Entre la frivolidad y la apatía general
Un asado dominguero es el ámbito en el que se mueven los seis protagonistas de esta ópera prima, que muestra hábitos y costumbres de la burguesía acomodada de las grandes ciudades. Un registro interesante que por momentos abusa de la exhibición de lo patético.
Hace un par de días y en estas mismas páginas, Luciano Quilici se refirió a la génesis de Los quiero a todos, obra teatral de su autoría que él mismo adaptó a la pantalla grande, definiéndola como un retrato de aquellos treintañeros pertenecientes a “la burguesía acomodada de Buenos Aires o de las ciudades grandes” centrada en “cómo vive esa gente que tiene todo lo que el sistema te dice que hay que tener para ser feliz”, pero a los que las cosas no les cierran.

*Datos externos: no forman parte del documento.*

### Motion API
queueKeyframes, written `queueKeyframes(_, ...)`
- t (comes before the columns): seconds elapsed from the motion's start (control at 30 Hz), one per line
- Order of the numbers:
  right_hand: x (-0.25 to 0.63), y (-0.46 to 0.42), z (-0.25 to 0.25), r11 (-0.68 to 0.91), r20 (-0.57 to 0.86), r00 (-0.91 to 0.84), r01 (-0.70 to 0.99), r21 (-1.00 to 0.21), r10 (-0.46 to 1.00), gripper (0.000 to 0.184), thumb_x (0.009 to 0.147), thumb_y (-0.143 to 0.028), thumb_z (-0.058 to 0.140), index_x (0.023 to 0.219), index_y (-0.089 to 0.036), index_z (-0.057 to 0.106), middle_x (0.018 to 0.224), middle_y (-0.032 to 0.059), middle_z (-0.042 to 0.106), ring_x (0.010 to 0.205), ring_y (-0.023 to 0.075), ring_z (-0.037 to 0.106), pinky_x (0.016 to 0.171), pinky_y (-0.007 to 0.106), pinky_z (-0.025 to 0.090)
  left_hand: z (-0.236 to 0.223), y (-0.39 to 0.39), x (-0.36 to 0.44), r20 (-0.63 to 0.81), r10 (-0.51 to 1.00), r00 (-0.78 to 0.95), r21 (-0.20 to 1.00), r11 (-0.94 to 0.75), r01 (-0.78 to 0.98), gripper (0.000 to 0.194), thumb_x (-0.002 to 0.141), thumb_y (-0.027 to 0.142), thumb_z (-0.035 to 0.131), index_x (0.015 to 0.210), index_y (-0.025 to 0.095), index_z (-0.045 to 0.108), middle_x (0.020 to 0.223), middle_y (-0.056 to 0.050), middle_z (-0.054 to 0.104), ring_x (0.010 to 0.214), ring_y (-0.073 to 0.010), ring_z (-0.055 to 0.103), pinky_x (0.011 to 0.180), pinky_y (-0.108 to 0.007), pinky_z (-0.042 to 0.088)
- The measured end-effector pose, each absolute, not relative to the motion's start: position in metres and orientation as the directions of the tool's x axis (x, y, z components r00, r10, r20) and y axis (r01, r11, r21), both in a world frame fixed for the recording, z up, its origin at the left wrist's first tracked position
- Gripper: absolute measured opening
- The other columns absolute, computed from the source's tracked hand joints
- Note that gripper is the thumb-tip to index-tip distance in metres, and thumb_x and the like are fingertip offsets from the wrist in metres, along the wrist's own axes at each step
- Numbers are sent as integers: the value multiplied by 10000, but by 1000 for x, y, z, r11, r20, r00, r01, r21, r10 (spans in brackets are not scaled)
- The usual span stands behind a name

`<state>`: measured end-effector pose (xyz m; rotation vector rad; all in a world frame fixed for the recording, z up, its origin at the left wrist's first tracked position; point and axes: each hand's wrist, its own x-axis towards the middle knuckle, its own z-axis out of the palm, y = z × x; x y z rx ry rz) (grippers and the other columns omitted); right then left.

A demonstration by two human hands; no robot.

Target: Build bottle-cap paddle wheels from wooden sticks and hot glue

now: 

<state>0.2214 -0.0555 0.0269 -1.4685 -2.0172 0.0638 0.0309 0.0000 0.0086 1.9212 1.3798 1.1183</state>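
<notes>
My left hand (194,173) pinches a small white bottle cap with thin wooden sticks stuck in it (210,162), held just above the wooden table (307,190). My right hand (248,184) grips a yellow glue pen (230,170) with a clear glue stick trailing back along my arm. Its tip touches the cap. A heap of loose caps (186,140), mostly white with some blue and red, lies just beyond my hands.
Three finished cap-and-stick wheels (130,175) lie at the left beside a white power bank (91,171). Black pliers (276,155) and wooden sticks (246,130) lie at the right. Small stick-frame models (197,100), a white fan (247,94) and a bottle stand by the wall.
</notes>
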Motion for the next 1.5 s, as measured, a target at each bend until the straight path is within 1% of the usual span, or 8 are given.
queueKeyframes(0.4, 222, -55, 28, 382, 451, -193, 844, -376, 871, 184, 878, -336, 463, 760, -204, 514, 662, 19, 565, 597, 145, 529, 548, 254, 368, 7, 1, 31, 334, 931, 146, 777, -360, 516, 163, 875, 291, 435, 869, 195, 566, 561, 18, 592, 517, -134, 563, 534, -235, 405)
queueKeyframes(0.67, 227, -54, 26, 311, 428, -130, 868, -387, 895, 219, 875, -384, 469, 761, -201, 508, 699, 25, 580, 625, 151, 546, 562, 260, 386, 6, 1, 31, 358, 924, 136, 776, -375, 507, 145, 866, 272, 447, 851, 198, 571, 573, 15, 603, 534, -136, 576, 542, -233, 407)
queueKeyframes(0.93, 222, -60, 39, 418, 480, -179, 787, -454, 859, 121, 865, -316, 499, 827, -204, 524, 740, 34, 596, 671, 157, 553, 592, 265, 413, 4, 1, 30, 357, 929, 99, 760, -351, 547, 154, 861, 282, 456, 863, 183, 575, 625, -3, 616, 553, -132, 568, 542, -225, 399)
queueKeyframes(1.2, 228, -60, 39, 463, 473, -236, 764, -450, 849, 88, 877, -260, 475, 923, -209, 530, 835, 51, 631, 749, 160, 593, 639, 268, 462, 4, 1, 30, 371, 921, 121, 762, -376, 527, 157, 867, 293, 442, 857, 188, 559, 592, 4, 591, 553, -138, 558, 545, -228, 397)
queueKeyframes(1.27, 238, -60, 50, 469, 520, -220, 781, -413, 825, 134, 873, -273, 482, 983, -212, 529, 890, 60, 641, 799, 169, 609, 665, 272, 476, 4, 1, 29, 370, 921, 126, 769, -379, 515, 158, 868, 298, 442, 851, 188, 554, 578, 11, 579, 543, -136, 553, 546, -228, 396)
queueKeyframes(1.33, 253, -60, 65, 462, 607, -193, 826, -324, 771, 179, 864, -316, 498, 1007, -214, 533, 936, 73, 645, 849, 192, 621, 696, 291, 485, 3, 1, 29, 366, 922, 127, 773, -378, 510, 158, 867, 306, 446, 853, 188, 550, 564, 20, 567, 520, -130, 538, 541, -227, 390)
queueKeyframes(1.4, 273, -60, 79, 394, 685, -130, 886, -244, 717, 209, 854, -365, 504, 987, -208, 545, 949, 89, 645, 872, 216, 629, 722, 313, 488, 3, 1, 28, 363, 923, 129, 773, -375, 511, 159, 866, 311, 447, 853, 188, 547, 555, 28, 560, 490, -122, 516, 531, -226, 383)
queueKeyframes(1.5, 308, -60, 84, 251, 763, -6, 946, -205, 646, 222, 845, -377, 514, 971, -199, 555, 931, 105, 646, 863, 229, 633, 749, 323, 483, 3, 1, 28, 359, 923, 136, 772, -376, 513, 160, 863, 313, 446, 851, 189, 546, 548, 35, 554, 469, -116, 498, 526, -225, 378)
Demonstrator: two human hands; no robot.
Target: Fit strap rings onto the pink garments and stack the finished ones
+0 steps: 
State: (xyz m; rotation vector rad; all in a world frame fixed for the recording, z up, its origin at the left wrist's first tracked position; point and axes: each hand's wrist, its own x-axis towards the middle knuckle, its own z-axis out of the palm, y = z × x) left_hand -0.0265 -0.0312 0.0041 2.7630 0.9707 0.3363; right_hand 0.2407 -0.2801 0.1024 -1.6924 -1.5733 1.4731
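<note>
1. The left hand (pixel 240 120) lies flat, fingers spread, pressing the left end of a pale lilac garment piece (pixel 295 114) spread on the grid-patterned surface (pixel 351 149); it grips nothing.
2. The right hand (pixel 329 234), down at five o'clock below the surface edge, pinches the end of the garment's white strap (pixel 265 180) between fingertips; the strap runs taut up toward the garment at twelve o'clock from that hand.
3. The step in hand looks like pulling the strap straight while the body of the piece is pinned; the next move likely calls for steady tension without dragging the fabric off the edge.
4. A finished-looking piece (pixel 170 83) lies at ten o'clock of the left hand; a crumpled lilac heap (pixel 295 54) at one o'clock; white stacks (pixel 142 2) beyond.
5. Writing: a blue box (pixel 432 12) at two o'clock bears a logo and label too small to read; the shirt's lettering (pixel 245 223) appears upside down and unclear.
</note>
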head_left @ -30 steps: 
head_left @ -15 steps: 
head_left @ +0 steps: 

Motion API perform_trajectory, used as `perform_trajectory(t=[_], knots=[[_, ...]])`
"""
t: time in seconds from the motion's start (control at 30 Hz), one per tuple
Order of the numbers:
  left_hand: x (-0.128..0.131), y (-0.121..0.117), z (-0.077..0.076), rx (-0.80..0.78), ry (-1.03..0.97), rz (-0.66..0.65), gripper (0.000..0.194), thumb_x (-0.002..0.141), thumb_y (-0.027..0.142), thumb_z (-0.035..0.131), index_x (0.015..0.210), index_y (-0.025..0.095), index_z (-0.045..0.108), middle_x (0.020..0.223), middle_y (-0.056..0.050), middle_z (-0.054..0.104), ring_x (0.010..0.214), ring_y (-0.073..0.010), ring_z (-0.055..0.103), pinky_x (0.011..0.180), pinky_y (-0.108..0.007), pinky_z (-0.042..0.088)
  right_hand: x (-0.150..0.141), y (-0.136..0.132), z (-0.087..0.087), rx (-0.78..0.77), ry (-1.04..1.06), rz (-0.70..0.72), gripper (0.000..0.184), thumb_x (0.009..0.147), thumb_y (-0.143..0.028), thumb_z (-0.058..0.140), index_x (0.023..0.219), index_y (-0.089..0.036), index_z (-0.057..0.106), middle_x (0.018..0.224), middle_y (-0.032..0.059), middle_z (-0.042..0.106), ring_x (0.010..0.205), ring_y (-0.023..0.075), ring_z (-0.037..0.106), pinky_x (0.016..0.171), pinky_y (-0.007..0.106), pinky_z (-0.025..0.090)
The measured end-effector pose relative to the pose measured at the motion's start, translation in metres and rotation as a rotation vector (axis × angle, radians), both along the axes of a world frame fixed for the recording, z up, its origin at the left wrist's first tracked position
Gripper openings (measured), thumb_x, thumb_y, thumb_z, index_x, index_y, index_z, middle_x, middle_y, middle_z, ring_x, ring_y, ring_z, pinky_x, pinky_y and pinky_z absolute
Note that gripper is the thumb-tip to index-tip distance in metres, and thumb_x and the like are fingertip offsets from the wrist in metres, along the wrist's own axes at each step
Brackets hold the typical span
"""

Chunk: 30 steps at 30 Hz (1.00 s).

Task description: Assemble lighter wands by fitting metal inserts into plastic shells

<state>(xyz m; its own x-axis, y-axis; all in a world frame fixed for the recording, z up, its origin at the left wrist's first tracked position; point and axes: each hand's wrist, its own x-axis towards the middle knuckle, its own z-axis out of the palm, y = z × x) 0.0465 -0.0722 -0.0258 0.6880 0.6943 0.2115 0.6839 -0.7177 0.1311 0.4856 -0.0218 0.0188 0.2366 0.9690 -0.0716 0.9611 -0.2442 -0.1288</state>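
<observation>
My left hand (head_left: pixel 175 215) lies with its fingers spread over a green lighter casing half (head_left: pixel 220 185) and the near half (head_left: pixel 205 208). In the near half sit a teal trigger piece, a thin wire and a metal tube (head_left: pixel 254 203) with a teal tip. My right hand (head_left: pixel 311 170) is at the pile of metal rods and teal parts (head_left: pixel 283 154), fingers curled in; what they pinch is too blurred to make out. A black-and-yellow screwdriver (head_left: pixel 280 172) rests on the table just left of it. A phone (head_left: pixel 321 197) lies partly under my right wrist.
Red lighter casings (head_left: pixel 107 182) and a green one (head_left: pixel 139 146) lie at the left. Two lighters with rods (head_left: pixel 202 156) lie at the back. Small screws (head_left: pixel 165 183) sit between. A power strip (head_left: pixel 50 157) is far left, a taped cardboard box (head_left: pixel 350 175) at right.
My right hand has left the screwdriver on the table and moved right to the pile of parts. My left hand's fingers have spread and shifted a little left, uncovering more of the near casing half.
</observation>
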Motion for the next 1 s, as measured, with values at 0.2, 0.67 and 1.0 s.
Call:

En esa línea, los seis protagonistas de su ópera prima, todos aunados en un asado dominguero al aire libre, oscilan entre la frivolidad –no es casual que en esa entrevista se hablara de los resabios de ’90–, el cuestionamiento existencialista de sus actos y una apatía generalizada, configurando así una patada a la entrepierna de ese segmento social y etario. Patada que Quilici tiene la delicadeza de no subrayar, evitando cualquier atisbo acusatorio hacia sus criaturas. Y eso que los flashbacks que describen los días del sexteto previos a la comilona muestran que si había algo que sobraba en el film era materia prima para “reírse de” en lugar de “reírse con”.
Pero ojo que esto no implica que el cineasta las defienda y mucho menos las entienda, sino que elige ubicarse en un punto medio, limitándose a presentar un mundo y dejarlo desenvolverse sin intervención, construyendo un artefacto que bebe principalmente del cinismo y el patetismo de Todd Solondz, aunque sin su crueldad y el humor deadpan del cine indie de los primeros noventa. Allí están, entonces, el ex nene bien (Santiago Gobernori) que jamás trabajó y ahora intenta iniciar una relación con su mucama digna del mejor Cronenberg, vaya uno a saber si por amor, obsesión o mero capricho clasista. El espíritu del canadiense también sobrevuela en el vínculo que otro de ellos, en este caso un actor neurótico (Ramiro Agüero), establece con una hermosa morocha que conoce en una parada de colectivo y a la que no duda en disfrazarla de quinceañera para hacerla bailar. Una de las chicas (Leticia Mazur), aparentemente docente, tampoco la pasa del todo bien curtiéndose a quien se le aparezca delante, incluido algún alumno sub-20. “¿Por qué nadie se enamora de mí?”, se lamenta ante otro amigote (Diego Jalfen) justo antes de proponerle... bueno, ya se sabe. Que éste se vista con la ropa del papá muerto y ande a los abrazos con mamá exterioriza que su psiquis tampoco está del todo equilibrada.
El sexteto se completa con un matrimonio aquejado por la inercia y el desamor. “Me haría una paja mirándote y me iría a dormir”, le dice él (extraordinario Alan Sabbagh) a ella (Valeria Lois) en la habitación. La destrucción latente del vínculo y la preponderancia que la pareja le da a su imagen puertas afuera sintomatiza el carácter implosivo y abroquelado de todos los personajes. Quilici define con precisión absoluta esas características, adosándole progresivamente más y más líneas al contorno emocional de cada uno de ellos. Pero esa virtud es también el principal problema de un film que por momentos parece asfixiarse por un recorte empecinado en no ir más allá de la exhibición de lo patético, impidiendo así que el resultado final tenga un volumen aún más complejo y fundamentalmente más humano.